In general, collections are considered equal when they have the same length and corresponding elements are equal.

In [35]:
print([1, 2] == [1, 2])
print([1.0, 2.0] == [1, 2])
print([1, 2] == [2, 1])
print([1] == [1, 2])

True
True
False
False


## Deeper Dive on Common Python Types

### Strings

*Create a string `s`.*

In [36]:
s = "hello world"
type(s)

str

*Find the length of `s`.*

In [37]:
len(s)

11

You can alternatively use single quotes to define a string.

In [38]:
# fmt: off
s = 'hello world'
type(s)

str

To define a string that *contains* a single quote, you can either put double quotes on the outside or "escape" the internal single quote with `\` (and similarly for a string that contains a double quote).

In [39]:
s2 = "I'm hungry"
print(s2)

# fmt: off
s2 = 'I\'m hungry'
print(s2)

I'm hungry
I'm hungry


There is no general preference in the Python community between single quotes and double quotes, but there is a consensus to use double quotes when your string contains single quotes and vice versa to avoid the need to use the escape character `\`.

*Replace an element of `s`.*

In [40]:
s.replace("world", "universe")

'hello universe'

`.replace()` is an example of a **method** -- a function that's built into all objects of a given type.
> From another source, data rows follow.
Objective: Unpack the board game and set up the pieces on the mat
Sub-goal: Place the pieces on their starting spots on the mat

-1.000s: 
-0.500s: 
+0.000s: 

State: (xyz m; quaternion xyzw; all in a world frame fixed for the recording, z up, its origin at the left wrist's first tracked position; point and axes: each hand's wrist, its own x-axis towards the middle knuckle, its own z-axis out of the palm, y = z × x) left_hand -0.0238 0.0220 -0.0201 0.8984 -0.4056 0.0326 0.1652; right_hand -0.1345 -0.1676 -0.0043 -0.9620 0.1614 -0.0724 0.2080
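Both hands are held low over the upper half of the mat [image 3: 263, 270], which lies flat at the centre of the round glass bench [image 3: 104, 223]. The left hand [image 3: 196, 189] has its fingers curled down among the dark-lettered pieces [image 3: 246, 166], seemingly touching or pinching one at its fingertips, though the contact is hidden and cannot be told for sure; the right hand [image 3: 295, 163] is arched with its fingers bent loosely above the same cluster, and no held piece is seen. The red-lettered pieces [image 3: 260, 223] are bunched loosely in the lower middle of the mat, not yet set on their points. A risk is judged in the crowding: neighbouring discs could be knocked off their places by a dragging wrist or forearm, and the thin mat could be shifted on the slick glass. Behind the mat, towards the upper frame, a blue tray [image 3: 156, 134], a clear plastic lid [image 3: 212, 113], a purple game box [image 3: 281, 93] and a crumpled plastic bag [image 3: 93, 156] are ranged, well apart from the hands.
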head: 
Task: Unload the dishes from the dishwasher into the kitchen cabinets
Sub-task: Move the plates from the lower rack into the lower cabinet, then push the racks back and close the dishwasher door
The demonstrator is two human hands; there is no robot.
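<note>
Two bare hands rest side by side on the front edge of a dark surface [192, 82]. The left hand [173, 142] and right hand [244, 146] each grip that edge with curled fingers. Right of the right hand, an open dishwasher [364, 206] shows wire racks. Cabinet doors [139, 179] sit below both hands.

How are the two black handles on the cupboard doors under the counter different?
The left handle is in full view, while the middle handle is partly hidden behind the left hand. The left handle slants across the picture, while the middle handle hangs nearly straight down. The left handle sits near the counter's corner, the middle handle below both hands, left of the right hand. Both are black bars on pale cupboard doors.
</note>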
Functions (e.g. `print`, `len`, and `type`) and methods (e.g. `str.replace`) are effectively the same thing, except that a method is defined within a particular class and is called on instances of that class using `.` followed by the method name.

#### String Indexing

In some cases, we may want a part of the string (like the first character for alphabetizing or categorizing). Indexing helps us do that.

We can extract characters at specific index locations in a string using indexing.

*Index the first (index 0) character in the `s`.*

In [41]:
s[0]

'h'

The number you enter after the variable name in brackets (the `[0]`) is called the index (its plural is indices).

Counting in Python uses _zero-based indexing_, meaning that numbering starts with 0 instead of 1.

You can pass a range of index values to select multiple elements of a string. This process is called "slicing."

*Slice `s` to get its first three characters.*

In [42]:
s[0:3]

'hel'

Slicing in Python is *inclusive on the left* and *exclusive on the right*, so in this case we get the elements at positions 0, 1, and 2, but *not* the element at position 3.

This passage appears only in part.